La Cour a au contraire considéré que, quand bien même les factures émises au nom de l’EURL faisaient présumer que le graphiste avait cédé ses droits à son EURL, il devait aussi être présumé que ce dernier avait récupéré les droits lors de la liquidation de son EURL.

Pour se prononcer en ce sens, la Cour a considéré que la société concernée étant unipersonnelle, l’associé unique avait vocation à récupérer le boni de liquidation comprenant les droits d’auteur.

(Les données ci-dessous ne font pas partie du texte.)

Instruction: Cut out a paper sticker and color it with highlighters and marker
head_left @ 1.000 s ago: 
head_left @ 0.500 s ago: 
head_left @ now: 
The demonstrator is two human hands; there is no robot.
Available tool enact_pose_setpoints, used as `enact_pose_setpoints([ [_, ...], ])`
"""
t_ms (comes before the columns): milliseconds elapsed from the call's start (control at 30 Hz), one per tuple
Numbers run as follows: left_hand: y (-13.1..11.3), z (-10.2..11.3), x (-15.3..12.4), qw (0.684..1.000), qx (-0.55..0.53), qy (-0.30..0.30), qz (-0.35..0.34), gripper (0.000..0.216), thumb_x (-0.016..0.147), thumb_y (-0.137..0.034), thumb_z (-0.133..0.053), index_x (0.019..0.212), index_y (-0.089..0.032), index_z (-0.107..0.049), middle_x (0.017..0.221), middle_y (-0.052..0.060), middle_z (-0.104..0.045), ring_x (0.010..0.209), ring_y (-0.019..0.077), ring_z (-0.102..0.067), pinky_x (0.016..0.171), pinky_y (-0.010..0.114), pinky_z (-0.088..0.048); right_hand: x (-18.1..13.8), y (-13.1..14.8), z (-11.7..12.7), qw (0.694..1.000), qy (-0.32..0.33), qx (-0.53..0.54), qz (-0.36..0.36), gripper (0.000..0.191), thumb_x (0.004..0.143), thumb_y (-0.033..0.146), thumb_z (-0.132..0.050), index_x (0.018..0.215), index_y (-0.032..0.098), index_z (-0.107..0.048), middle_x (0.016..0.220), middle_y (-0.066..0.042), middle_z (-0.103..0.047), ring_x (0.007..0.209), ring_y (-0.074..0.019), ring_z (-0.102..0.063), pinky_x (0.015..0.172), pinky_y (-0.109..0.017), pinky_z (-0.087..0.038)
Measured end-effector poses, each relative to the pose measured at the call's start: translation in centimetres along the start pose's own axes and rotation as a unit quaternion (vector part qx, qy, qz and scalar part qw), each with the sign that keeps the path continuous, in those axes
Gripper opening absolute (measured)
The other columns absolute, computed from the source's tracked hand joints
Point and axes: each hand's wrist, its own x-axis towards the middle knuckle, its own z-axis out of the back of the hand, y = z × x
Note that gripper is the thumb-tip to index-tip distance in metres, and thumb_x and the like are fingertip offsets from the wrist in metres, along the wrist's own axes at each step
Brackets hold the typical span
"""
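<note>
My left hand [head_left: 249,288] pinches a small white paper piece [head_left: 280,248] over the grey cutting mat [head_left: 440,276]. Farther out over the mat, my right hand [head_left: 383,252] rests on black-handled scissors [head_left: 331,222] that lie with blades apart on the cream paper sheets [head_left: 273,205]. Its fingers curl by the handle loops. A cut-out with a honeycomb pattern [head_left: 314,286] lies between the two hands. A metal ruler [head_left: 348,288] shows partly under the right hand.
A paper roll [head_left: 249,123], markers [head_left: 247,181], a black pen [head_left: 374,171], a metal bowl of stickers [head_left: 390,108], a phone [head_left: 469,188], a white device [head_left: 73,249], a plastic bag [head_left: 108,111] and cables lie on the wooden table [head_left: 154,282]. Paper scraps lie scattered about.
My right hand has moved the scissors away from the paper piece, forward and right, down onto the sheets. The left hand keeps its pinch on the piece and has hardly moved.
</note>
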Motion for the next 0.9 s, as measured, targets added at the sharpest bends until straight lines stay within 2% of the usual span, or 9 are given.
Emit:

En conclusion, la Cour d’appel a confirmé la décision de première instance déclarant recevable l’action en contrefaçon du graphiste et condamnant la société commanditaire à l’indemniser.

Lire l’arrêt de la Cour d’appel de Versailles du 12 septembre 2023, RG n°21/05036


[1] Article L113-1 du Code de la propriété intellectuelle : « La qualité d’auteur appartient, sauf preuve contraire, à celui ou à ceux sous le nom de qui l’œuvre est divulguée ».

[2] Arrêt « Aréo » n° 91-16.543 de la 1ère chambre civile de la Cour de cassation du 24 mars 1993.

[3] Aux termes de l’article L113-5 du Code de la propriété intellectuelle, l’œuvre collective est présumée être la propriété de la personne sous le nom de laquelle elle est divulguée. Cette personne est investie des droits de l’auteur.

[4] Article L113-2 alinéa 3 du Code de la propriété intellectuelle.